*WHAT YOU HAVE TO DO*:
Say how many lines in the listing contain the string "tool", giving the number alone.
_ _ _ _ _ _ _
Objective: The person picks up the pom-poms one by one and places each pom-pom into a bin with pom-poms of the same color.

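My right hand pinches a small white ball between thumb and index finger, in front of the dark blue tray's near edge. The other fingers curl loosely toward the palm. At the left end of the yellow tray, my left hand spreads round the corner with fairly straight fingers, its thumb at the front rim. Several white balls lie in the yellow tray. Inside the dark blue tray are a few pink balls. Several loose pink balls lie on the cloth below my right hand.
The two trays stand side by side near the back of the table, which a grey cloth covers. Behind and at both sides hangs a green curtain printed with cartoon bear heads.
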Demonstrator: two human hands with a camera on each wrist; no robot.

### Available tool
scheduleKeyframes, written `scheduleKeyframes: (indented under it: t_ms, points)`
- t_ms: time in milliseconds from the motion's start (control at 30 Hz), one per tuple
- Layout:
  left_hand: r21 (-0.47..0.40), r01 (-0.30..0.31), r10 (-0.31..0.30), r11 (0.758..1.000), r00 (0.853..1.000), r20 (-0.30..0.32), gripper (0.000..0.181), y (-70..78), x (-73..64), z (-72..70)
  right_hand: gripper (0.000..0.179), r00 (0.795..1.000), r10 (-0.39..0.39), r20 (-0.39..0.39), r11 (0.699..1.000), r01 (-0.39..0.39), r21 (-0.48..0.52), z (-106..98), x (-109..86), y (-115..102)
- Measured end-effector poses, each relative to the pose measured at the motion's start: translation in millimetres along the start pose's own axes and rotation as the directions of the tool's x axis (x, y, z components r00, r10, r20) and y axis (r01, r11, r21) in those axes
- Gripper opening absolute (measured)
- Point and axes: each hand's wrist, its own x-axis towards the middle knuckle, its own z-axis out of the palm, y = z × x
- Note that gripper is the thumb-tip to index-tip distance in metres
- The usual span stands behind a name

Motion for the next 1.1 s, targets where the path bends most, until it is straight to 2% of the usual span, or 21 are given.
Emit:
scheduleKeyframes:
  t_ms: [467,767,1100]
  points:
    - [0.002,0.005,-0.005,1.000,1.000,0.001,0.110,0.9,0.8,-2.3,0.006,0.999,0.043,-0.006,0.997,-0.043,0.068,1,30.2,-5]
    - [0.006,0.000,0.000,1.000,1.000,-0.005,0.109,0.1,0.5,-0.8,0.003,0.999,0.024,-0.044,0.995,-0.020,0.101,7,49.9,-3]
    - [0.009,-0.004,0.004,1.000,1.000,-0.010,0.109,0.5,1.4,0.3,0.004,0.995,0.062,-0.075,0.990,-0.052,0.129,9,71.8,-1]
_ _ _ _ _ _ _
*TASK ANSWER*:
2